RSS
Логотип
Баннер в шапке 1
Баннер в шапке 2

Perseverance

Product
Developers: NASA
Date of the premiere of the system: February 2021
Branches: Space industry

Content

2021

NASA posts 3D video of Ingenuity flight on Mars

In mid-May 2021, the US National Aeronautics and Space Administration (NASA) published a 3D video of the third flight of the Ingenuity helicopter above the surface of Mars. The flight itself took place on April 25, 2021.

The historical moment was captured using several cameras attached to the mast of the Perseverance rover, with which Ingenuity was delivered to Mars. The 3D flight was visualized by NASA engineers under the direction of Justin Maki, an imaging specialist at the Jet Propulsion Laboratory in Southern California. Maki began to create 3D images of Mars while still a graduate student, among his works are images from NASA's Sojourner, the first rover in 1997.

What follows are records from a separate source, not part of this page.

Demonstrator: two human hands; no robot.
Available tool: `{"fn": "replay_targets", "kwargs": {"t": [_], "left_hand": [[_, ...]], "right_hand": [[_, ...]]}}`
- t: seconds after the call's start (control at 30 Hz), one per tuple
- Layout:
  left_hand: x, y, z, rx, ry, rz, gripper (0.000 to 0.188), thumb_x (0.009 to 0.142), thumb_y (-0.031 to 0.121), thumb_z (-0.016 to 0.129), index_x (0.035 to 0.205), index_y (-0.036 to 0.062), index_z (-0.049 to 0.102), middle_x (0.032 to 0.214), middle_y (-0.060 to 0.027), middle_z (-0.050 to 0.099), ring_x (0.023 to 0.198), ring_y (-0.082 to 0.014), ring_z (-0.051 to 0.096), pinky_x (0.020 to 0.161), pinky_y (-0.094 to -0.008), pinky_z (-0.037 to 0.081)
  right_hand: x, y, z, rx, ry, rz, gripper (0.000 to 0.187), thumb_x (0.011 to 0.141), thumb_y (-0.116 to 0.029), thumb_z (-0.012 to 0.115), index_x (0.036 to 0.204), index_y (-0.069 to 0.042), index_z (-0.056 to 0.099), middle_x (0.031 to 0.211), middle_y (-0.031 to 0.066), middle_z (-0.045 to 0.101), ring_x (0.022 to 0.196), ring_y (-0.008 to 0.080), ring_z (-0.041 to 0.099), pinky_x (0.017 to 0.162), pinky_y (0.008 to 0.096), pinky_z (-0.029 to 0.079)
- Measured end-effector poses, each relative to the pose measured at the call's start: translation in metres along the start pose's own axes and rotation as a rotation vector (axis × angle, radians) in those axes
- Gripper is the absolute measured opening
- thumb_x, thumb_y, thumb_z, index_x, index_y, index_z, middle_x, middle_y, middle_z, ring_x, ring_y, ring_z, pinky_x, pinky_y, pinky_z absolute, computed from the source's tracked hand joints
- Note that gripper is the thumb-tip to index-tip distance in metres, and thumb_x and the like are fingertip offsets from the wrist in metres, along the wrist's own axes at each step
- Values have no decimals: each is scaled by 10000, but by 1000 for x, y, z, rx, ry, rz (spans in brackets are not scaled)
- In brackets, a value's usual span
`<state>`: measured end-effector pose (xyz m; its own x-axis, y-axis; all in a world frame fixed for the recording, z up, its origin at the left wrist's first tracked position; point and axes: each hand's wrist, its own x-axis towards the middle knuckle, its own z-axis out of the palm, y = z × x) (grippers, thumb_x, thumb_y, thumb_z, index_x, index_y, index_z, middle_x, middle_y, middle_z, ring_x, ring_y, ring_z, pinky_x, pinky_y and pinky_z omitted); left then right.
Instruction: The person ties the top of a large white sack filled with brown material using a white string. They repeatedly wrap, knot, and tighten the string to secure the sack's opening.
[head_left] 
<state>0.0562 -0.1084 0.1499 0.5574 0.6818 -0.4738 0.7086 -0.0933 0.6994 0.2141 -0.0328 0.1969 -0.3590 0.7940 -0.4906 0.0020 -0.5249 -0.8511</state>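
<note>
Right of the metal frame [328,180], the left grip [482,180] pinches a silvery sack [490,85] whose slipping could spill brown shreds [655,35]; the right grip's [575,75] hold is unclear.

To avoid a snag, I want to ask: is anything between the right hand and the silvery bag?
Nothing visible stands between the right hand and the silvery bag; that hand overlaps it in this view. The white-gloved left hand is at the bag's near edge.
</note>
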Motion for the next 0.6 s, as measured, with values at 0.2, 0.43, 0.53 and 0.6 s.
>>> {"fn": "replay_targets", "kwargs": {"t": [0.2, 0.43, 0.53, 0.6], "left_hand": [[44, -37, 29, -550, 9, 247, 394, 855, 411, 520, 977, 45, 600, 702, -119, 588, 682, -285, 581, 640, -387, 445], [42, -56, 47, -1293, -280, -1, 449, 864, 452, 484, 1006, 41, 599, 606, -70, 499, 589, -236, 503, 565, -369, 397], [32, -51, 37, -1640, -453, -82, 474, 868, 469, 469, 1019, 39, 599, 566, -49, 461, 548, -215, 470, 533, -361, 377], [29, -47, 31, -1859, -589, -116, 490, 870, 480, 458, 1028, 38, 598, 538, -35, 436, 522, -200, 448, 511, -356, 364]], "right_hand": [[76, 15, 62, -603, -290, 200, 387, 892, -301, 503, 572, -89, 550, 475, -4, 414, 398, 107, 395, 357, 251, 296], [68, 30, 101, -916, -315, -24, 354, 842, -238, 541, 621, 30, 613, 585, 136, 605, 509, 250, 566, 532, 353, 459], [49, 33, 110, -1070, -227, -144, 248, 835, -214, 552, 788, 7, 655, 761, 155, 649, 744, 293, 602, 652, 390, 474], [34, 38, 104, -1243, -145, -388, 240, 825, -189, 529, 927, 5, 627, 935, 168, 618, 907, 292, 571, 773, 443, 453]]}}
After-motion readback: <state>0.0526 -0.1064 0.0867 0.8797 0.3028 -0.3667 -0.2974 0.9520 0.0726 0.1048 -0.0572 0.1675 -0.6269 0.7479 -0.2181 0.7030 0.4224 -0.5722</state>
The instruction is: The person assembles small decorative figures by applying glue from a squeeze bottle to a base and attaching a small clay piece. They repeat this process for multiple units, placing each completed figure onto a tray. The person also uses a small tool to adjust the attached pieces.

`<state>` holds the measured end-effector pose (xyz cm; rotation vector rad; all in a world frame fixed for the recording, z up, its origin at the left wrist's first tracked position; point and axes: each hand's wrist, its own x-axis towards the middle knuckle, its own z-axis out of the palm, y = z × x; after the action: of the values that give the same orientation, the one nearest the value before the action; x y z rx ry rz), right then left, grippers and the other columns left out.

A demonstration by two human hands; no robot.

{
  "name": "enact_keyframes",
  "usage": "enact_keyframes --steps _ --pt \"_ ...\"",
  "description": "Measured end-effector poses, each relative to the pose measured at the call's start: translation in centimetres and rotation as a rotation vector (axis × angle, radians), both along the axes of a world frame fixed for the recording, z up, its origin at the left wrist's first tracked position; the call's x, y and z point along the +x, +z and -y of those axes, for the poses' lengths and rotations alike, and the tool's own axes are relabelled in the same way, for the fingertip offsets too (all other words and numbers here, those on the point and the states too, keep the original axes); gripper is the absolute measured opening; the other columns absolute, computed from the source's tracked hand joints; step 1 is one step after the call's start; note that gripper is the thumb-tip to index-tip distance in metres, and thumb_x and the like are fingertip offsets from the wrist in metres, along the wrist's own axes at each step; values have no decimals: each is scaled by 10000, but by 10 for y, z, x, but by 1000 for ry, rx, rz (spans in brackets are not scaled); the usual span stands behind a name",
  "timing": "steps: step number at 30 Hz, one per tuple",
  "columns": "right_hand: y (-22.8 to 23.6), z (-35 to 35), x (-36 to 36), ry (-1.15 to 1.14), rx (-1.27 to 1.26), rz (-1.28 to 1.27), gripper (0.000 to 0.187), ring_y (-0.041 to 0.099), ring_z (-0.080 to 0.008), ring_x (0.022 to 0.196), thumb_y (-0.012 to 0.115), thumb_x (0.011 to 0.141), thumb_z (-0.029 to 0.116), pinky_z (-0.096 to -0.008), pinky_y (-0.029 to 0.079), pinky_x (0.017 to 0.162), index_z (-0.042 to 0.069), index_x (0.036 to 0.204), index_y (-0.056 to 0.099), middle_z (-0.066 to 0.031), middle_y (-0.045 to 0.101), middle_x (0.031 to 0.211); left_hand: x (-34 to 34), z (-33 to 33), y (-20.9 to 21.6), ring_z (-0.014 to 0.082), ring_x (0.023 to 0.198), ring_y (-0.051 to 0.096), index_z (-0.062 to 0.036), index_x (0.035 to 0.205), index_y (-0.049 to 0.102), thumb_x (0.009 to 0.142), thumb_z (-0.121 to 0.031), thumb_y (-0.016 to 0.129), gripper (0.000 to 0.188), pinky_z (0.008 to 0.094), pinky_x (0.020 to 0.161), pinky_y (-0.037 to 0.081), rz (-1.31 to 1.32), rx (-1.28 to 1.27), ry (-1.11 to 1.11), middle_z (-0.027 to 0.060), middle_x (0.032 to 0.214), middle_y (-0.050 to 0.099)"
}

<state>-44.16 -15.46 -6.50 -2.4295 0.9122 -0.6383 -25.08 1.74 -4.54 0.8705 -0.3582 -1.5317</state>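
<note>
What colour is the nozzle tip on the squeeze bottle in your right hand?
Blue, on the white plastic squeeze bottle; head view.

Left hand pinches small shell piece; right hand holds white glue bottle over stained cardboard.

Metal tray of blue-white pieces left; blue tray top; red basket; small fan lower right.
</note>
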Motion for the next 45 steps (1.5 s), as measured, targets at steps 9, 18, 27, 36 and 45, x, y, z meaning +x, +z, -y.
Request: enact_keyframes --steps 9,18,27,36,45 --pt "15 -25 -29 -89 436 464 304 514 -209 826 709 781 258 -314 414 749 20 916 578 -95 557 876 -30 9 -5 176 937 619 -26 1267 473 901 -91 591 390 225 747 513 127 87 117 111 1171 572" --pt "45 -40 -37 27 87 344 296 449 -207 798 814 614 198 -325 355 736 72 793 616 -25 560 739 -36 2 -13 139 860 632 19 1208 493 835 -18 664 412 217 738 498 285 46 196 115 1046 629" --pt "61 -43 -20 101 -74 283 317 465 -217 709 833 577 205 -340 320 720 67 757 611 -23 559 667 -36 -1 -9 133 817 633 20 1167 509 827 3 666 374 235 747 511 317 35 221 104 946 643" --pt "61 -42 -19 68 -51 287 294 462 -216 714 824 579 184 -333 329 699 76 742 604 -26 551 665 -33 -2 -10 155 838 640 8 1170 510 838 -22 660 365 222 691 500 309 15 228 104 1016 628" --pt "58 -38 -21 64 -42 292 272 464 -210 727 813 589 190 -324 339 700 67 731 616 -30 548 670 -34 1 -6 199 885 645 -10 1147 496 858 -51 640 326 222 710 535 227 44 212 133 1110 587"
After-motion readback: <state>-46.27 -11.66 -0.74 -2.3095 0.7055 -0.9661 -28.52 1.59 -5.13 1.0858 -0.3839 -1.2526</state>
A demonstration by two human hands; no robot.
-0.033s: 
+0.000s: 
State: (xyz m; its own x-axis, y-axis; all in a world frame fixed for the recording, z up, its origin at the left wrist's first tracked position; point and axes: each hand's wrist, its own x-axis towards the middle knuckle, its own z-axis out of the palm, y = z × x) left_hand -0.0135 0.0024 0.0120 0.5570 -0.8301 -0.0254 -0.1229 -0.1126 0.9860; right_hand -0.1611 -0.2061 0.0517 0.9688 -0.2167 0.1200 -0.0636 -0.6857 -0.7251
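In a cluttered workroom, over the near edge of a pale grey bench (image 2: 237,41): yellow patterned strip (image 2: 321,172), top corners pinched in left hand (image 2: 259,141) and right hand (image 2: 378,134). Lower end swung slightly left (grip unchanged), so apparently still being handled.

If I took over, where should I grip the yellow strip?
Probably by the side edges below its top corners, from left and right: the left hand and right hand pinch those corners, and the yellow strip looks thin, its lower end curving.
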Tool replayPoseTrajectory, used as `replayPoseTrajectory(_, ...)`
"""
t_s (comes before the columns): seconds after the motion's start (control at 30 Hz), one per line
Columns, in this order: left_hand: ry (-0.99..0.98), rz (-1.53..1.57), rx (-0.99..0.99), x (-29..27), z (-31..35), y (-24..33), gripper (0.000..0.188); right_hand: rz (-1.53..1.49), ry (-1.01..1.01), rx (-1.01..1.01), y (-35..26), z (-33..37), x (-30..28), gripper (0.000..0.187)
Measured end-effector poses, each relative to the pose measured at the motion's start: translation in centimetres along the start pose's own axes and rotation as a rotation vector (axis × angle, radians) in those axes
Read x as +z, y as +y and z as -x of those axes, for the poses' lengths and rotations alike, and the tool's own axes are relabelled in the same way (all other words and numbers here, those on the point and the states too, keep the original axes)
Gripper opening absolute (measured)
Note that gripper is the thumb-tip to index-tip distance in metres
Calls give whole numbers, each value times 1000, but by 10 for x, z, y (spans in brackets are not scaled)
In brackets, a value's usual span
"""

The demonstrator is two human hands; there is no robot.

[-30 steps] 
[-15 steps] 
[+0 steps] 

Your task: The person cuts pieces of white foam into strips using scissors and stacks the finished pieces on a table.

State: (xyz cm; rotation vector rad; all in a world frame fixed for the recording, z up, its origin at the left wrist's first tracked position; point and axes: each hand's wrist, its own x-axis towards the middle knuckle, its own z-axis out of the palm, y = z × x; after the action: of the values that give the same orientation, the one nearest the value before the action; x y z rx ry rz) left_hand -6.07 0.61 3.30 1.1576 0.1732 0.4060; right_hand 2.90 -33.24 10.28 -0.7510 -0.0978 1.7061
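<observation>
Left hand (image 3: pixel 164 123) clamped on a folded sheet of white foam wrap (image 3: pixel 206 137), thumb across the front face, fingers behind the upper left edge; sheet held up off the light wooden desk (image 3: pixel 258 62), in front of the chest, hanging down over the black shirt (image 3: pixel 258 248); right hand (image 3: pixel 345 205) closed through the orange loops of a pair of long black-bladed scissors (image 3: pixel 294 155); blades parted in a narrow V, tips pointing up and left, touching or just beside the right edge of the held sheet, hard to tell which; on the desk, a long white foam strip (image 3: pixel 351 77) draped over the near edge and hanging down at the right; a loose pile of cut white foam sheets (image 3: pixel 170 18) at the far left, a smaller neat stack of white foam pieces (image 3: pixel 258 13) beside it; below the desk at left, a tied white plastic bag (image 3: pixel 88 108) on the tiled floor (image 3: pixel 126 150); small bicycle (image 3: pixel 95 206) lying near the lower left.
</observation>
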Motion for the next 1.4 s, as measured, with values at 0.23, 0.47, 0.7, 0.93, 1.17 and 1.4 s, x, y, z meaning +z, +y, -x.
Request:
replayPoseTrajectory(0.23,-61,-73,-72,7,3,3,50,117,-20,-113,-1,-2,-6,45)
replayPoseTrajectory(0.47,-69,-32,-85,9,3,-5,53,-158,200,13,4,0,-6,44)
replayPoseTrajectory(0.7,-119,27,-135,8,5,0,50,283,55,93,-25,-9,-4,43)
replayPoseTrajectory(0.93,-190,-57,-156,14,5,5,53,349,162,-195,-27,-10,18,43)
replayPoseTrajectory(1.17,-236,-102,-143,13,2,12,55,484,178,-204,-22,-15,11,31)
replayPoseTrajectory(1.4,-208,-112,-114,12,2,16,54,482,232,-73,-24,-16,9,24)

NASA shows 3D video of helicopter flight on Mars

To create 3D video, engineers added the images to a video, and then re-projected the frames to provide stereo viewing by overlaying two images taken at different angles. If you view the generated video using glasses with lenses of different colors, you can observe a stereoscopic 3D effect.

File:Aquote1.png
Watching this event is like standing on the surface of Mars next to Perseverance and watching the flight with your own eyes, "NASA noted.
File:Aquote2.png

File:Aquote1.png
The flight of a helicopter to Mars opens a new era for exploring Mars. This is a great demonstration of new technology for intelligence. Helicopter video is the most extensive 3D video from the Mastcam-Z team. With each flight, we have more and more opportunities, "said Justin Maki.
File:Aquote2.png

Ingenuity's main tasks are to demonstrate technology and carry out the first flights on the Red Planet. After the first successful launches of Ingenuity, NASA decided to expand its mission and test the helicopter for reconnaissance and escort of the rover.[1]

The American Perseverance probe landed on Mars

On February 18, 2021, the largest and most technically complex probe of all that NASA has ever sent to Mars - Perseverance, made a successful landing on Mars.

It became the ninth spacecraft to descend to the surface of the Red Planet and is part of NASA's first mission to search for signs of ancient life on Mars. It was launched in July 2020.

For the first time in history, a specially designed Martian helicopter was sent with it.

The rover landed at the bottom of a dried-up ancient lake, where American scientists plan to search for possible traces of life on Mars[2].

Perseverance, which is the most advanced astrobiological laboratory ever launched into space, landed in the huge rocky basin of the Jezero Crater, on the edge of the delta of the Martian River, which dried up billions of years ago.

Engineers at NASA's Jet Engine Laboratory, located near Los Angeles, received confirmation of the landing of the rover and the first images around 20:55 GMT. Information was transmitted to Earth from one of several satellites already in Martian orbit.

The main goal of the $2.7 billion Perseverance project is to search for ancient microbes and other signs of biological life that may have existed on Mars about 3 billion years ago.

The descent of the device was the riskiest stage of the seven-month journey of the Perseverance rover at a distance of 472 million km from Earth. A multistage spacecraft that delivered a rover to the surface of the Red Planet struck the Martian atmosphere at a speed of 19,000 km per hour.

Immediately after that, Perseverance quickly performed a complex series of independent maneuvers to slow down the descent by opening a supersonic parachute and smoothly landing on all six wheels using a special device - a celestial crane.

First picture taken by Perseverance on the surface of Mars

The SUV-sized rover weighs 1 ton and is equipped with a robotic mechanical manipulator two meters long, equipped with 19 cameras, two microphones and a whole set of tools necessary for the goals. Perseverance mission will last several years. The rover will try to collect 30 samples of rocks and soil and pack them in test tubes that will be sent to Earth for laboratory analysis in the 2030s.

Perseverance was the fifth rover to land on the Red Planet. All rover launch missions, the first of which took place in 1997, were carried out by NASA. However, after some time, the first Chinese rover aboard the Tianwen-1 spacecraft may descend to the surface of the planet. On February 11, it became known that Tianwen-1 entered the orbit of Mars. If everything goes according to plan, in a few months China will become the second country to make such an expedition.